Keep a food journal. Track everything that you eat. You don’t have to track the amounts or calories, simply the substance. However, it is important to be detailed. For example, if you have barbecue sauce, make sure to write down the ingredients. You’re likely to find both gluten and dairy in many condiments. You’ll also want to learn the language of labels.

For example, casein is a dairy protein. If you’re sensitive or allergic to dairy, you can have a reaction to a sauce simply because casein is an ingredient. Gluten, soy, corn, dairy, nuts, and eggs are common allergens. You’ll also want to pay attention to any symptoms you experience. Look for skin irritation including acne.

Evaluate your energy level, sleep quality, mental clarity, and your gastrointestinal system. Take notes. Over time you may notice patterns. For example, after you eat tortilla chips you may notice acne and diarrhea. That’s a sure sign that you’re sensitive to corn.

Eliminate Foods

Another approach to identify food sensitivities is to go on an elimination diet. An elimination diets lasts two weeks. It requires careful planning and attention to the ingredients in your food. The most common elimination diet cuts out dairy, soy, gluten, corn, and sometimes eggs and nuts. Once you’ve completed two weeks without these foods, you will gradually try them.

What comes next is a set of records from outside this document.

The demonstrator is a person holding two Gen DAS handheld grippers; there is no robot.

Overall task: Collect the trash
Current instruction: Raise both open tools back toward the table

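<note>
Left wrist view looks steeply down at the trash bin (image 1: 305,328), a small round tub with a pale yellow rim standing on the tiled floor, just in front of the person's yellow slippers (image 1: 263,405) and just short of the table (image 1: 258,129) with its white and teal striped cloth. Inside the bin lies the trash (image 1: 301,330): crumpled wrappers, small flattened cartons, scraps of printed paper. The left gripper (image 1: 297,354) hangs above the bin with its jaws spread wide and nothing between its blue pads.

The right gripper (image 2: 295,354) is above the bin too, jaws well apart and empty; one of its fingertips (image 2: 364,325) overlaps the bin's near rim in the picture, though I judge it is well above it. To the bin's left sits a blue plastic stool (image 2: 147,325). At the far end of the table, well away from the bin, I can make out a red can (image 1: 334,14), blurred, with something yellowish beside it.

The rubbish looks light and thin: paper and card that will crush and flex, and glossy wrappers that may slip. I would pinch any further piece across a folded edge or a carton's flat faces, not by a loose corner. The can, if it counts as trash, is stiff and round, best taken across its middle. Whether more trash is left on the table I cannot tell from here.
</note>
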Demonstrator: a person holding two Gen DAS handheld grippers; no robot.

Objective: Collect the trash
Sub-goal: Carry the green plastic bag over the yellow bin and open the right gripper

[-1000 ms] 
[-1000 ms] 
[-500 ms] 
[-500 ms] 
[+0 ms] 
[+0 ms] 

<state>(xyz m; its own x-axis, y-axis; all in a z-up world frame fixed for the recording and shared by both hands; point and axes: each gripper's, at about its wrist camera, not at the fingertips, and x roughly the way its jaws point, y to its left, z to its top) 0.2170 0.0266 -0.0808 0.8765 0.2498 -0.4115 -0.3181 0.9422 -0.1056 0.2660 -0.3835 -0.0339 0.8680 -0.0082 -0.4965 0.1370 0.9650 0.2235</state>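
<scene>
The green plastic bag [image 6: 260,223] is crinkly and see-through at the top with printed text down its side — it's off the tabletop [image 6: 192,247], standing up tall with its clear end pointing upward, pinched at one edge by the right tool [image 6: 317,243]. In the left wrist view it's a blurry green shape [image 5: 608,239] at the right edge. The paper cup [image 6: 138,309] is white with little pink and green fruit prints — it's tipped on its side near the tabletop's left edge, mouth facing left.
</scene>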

For example, for the first week after your elimination diet you might try adding some dairy back into your diet. You might have a glass of milk. Don’t go overboard. If you are sensitive to a food you’ll notice a physical reaction. You may feel sick. You may have stomach problems or get a headache or experience an acne breakout. Ease back into each of the foods and track any symptoms you might experience. If you don’t have any symptoms, it’s likely safe to eat that food.

Food sensitivities are becoming more common. It may be environmental, genetic, or a combination of both. By identifying the foods that cause problems, you can improve your digestive health and your wellbeing.